FIG. 1 illustrates a schematic structural view of an artificial vertebral body in a contracted state provided in accordance with an embodiment of the present invention;

FIG. 2 shows a cross-sectional view at A-A in FIG. 1;

FIG. 3 illustrates a schematic view of an artificial vertebral body in an distracted state, provided in accordance with an embodiment of the present invention;

FIG. 4 shows a cross-sectional view at B-B in FIG. 3;

FIG. 5 shows a partial enlarged view at C in FIG. 4;

FIG. 6 illustrates a schematic structural view of another view of an artificial vertebral body in a contracted state provided in accordance with an embodiment of the present invention;

FIG. 7 illustrates a schematic structural view of another view of an artificial vertebral body in an distracted state, provided in accordance with an embodiment of the present invention;

Fig. 8 shows a schematic structural view of an artificial vertebral body provided according to an embodiment of the present invention.

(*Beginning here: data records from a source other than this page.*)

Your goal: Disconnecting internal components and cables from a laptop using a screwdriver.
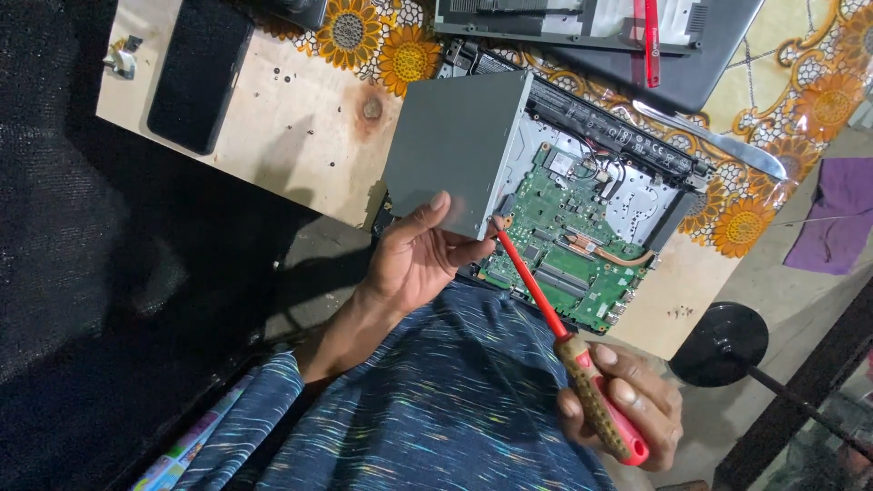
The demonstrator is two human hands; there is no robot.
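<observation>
The right hand [627,400] is nearest to the camera, low in the view above the blue patterned cloth [455,400] of the person's clothing. Its fingers are closed around the red and brown handle of a screwdriver [546,314]. The red shaft goes up and to the left from the fist, and its tip is at the corner of a grey drive [455,150], where a small bracket sits.

The left hand [418,259] comes from the lower left with the wrist bent. Its palm is turned up under the near edge of the drive; the thumb lies on the flat top, and the fingers curl under the corner, so the hand grips the drive. The drive is tilted and is held above the open laptop [591,227], covering its left part. The green board of the laptop is visible just beside the shaft.

The laptop lies on a wooden table [291,118] with a flower cloth [400,55]. A black phone [195,73] lies well apart at the left.
</observation>
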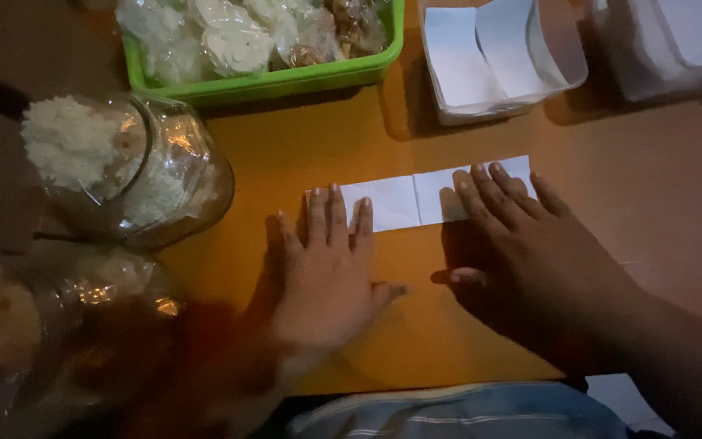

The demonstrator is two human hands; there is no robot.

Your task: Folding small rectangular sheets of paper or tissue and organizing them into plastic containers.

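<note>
Paper point(416, 199), a white strip with a crease across its middle, lies flat on the orange table point(611, 203) just past centre toward 12 o'clock, running from 9 to 3 o'clock with its 3 o'clock end slightly farther away. The left hand point(328, 272) rests palm down with fingers spread, its fingertips point(336, 195) lying on the strip's 9 o'clock end; it grips nothing. The right hand point(522, 244) is also flat and open, its fingers point(481, 183) pressed on the strip's 3 o'clock half, thumb stretched toward the left hand's thumb, the two close but apart. At 12 o'clock, beyond the strip, a green tray point(286, 80) holds clear-wrapped pale and brown pieces. A clear tub point(566, 73) at 1 o'clock has white paper pieces standing inside, and another pale container point(652, 57) sits at 2 o'clock, partly cut off. At 9 o'clock a glass jar point(197, 171) lies tilted on its side with white crumbly stuff in it, and a second jar point(83, 317) at 8 o'clock is too blurred to read well. Blue striped cloth point(465, 415) shows at 6 o'clock, near the table's edge.
</note>
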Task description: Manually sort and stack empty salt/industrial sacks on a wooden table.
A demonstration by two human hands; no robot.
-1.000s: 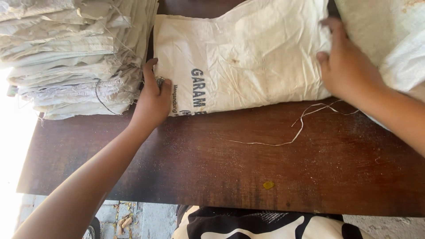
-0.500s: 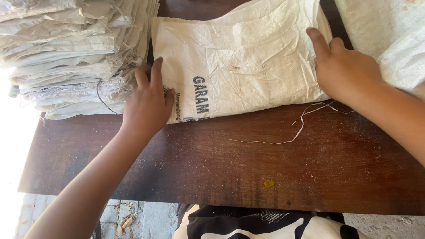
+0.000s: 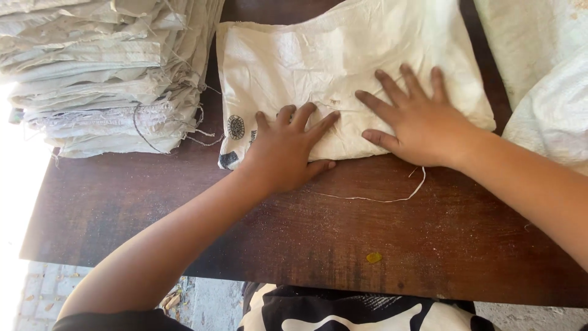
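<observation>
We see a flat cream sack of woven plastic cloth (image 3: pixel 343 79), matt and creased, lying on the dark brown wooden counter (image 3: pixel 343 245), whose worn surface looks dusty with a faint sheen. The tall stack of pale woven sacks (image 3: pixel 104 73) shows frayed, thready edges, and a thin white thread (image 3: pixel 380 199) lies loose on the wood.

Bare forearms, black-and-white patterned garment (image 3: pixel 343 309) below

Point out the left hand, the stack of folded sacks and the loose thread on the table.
left hand (image 3: pixel 286 150), head view, back of the hand
stack of folded sacks (image 3: pixel 104 73), head view, front edge of the pile
loose thread (image 3: pixel 373 199), head view, middle of the strand
</observation>
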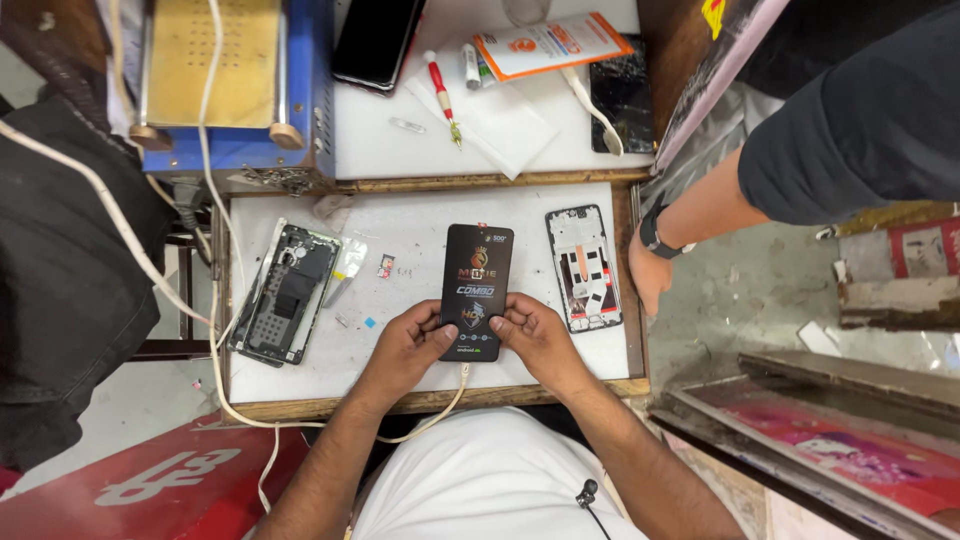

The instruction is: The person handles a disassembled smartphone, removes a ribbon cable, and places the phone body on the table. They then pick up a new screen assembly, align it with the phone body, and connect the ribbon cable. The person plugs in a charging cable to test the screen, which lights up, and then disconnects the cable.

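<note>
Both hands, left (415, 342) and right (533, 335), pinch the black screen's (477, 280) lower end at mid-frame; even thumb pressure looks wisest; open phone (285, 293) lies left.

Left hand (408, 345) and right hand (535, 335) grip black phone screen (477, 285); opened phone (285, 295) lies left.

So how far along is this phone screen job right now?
Done: the phone is in pieces, with the opened body at the left and a bare frame at the right. In hand: the left hand and right hand both grip the lower end of a new screen, its printed film on. Left, by the look of it: fitting the screen and reassembly.
</note>
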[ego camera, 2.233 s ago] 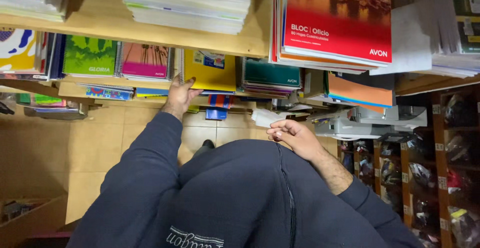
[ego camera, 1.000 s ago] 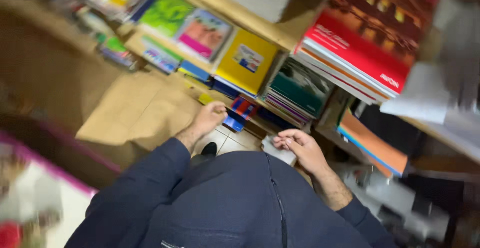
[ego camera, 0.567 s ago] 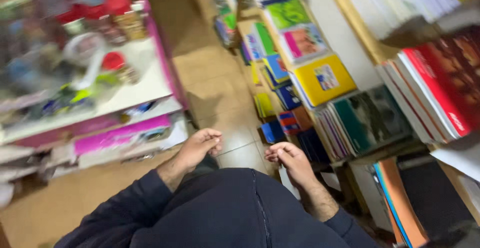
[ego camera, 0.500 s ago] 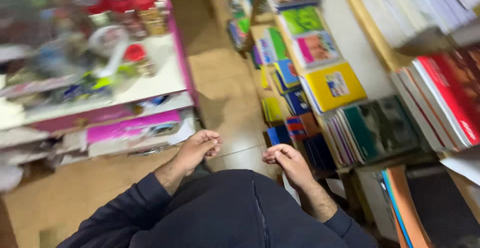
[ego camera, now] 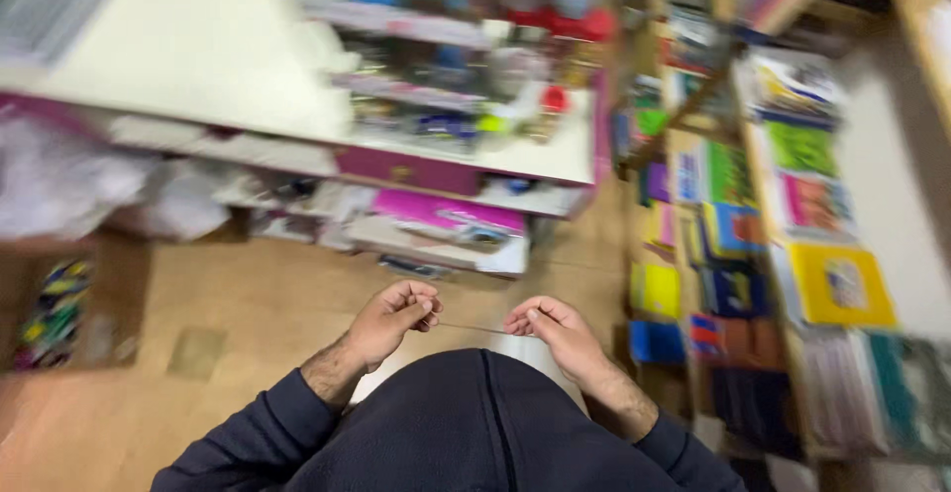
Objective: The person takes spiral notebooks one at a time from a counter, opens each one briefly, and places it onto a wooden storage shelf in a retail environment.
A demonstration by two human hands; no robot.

Wherein the above figures include the following reference numerals:

10. a vertebral body main body; 11. an avoidance port; 12. a receiving groove; 13. a guide hole; 14. an operation port;

20. a spreader; 21. a tooth-shaped structure; 22. an upper support member; 23. a lower support member; 24. a pointed cone structure;

30. An adjusting gear;

40. a locking structure; 41. self-locking buckle; 411. an elastic member; 412. a clamping block; 4121. a driving inclined plane;

50. a travel limit structure; 51. a limit groove; 52. a limiting table;

60. the tool is rotated.

Detailed Description

The following description of the embodiments of the present invention will be made clearly and completely with reference to the accompanying drawings, in which it is apparent that the embodiments described are only some embodiments of the present invention, but not all embodiments. The following description of at least one exemplary embodiment is merely exemplary in nature and is in no way intended to limit the invention, its application, or uses. All other embodiments, which can be made by those skilled in the art based on the embodiments of the invention without making any inventive effort, are intended to be within the scope of the invention.

As shown in fig. 1 to 8, the embodiment of the present invention provides an artificial vertebral body, the artificial vertebral body includes a vertebral body main body 10, a spreader 20, an adjusting gear 30 and a locking structure 40, the spreader 20 is movably disposed on the vertebral body main body 10 along an axial direction of the vertebral body main body 10, the artificial vertebral body has a spread state and a contracted state, when the artificial vertebral body is in the spread state, the spreader 20 extends out of the vertebral body main body 10, when the artificial vertebral body is in the contracted state, the spreader 20 is retracted into the vertebral body main body 10, the adjusting gear 30 is rotatably disposed on the vertebral body main body 10, a rotation axis of the adjusting gear 30 is perpendicular to the axial direction of the vertebral body main body 10, a tooth-shaped structure 21 extending along the axial direction of the vertebral body main body 10 is disposed on the spreader 20, the adjusting gear 30 is engaged with the tooth-shaped structure 21 to drive the spreader 20 to move relative to the vertebral body main body 10, the locking structure 40 is disposed between the vertebral body main body 10 and the spreader 20, the locking structure 40 has an unlocked state and a locked state when the locking structure 40 is in the contracted state, the locking structure 40 allows the spreader 20 to move relative to the vertebral body main body 10 when the locking structure 40 is in the unlocked state.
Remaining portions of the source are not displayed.